╔══

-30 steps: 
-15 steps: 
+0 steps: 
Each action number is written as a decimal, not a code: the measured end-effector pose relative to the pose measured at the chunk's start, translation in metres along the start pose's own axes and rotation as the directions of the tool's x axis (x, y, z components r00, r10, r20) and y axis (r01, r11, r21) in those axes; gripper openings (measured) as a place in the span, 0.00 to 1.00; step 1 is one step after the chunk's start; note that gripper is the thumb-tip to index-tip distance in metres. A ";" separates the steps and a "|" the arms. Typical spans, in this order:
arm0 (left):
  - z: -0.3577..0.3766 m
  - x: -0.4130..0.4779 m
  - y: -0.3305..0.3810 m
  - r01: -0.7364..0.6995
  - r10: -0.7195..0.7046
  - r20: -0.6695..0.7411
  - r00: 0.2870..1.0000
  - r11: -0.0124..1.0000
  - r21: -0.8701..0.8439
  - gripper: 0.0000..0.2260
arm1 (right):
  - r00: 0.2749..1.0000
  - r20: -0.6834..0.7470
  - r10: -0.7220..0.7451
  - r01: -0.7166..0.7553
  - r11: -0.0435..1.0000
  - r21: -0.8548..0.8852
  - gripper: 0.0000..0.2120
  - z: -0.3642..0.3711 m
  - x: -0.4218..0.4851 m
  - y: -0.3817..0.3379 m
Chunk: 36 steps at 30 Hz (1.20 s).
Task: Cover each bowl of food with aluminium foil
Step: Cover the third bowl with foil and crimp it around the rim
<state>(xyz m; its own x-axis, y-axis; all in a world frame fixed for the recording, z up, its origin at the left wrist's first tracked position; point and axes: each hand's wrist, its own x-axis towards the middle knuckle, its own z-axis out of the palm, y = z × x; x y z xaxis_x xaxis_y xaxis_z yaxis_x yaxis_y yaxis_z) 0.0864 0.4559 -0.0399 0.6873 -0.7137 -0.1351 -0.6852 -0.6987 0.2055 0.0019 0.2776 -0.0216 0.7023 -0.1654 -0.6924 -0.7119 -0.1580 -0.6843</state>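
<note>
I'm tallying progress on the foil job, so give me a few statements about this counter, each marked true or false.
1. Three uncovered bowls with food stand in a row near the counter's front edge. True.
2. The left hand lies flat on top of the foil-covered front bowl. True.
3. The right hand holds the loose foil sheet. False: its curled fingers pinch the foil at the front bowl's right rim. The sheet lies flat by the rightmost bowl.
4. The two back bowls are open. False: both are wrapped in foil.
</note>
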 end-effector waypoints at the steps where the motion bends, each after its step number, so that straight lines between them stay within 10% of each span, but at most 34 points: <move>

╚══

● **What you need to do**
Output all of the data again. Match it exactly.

● **Task solution**
-30 steps: 
-15 steps: 
+0 steps: 
Each action number is written as a decimal, not a code: the measured end-effector pose relative to the pose measured at the chunk's start, translation in metres along the start pose's own axes and rotation as the directions of the tool's x axis (x, y, z components r00, r10, r20) and y axis (r01, r11, r21) in those axes; gripper openings (measured) as a place in the span, 0.00 to 1.00; step 1 is one step after the chunk's start; note that gripper is the thumb-tip to index-tip distance in metres. A ";" separates the steps and a "|" the arms. Typical spans, in this order:
arm0 (left):
  - z: -0.3577..0.3766 m
  - x: -0.4130..0.4779 m
  - y: -0.3305..0.3810 m
  - r01: -0.7364..0.6995
  - r10: -0.7195..0.7046
  - r20: -0.6695..0.7411
  - r00: 0.2870..1.0000
  - r11: -0.0124..1.0000
  - r21: -0.8701..0.8439
  - gripper: 0.0000..0.2260
arm1 (right):
  - r00: 0.2749..1.0000
  - r20: -0.6834..0.7470
  - r10: -0.7220..0.7451
  - r01: -0.7166..0.7553
  - r11: -0.0435..1.0000
  - r21: -0.8548..0.8852
  - gripper: 0.0000..0.2120
  - z: -0.3642..0.3711 m
  - x: -0.4218..0.4851 m
  - y: -0.3817..0.3379 m
Chunk: 36 steps at 30 Hz (1.20 s).
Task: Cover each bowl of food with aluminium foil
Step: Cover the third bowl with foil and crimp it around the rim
<state>(xyz m; its own x-axis, y-axis; all in a world frame fixed for the recording, z up, its origin at the left wrist's first tracked position; point and axes: each hand's wrist, its own x-axis towards the middle knuckle, its own z-axis out of the palm, y = z × x; x y z xaxis_x xaxis_y xaxis_z yaxis_x yaxis_y yaxis_z) 0.0864 0.4559 -0.0399 0.6873 -0.7137 -0.1351 -0.6852 -0.6987 0.2055 0.0019 0.2776 -0.0216 0.7023 -0.1654 -0.6924 -0.7119 -0.1580 -0.6843</state>
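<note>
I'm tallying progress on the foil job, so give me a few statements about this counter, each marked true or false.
1. Three uncovered bowls with food stand in a row near the counter's front edge. True.
2. The left hand lies flat on top of the foil-covered front bowl. True.
3. The right hand holds the loose foil sheet. False: its curled fingers pinch the foil at the front bowl's right rim. The sheet lies flat by the rightmost bowl.
4. The two back bowls are open. False: both are wrapped in foil.
</note>
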 end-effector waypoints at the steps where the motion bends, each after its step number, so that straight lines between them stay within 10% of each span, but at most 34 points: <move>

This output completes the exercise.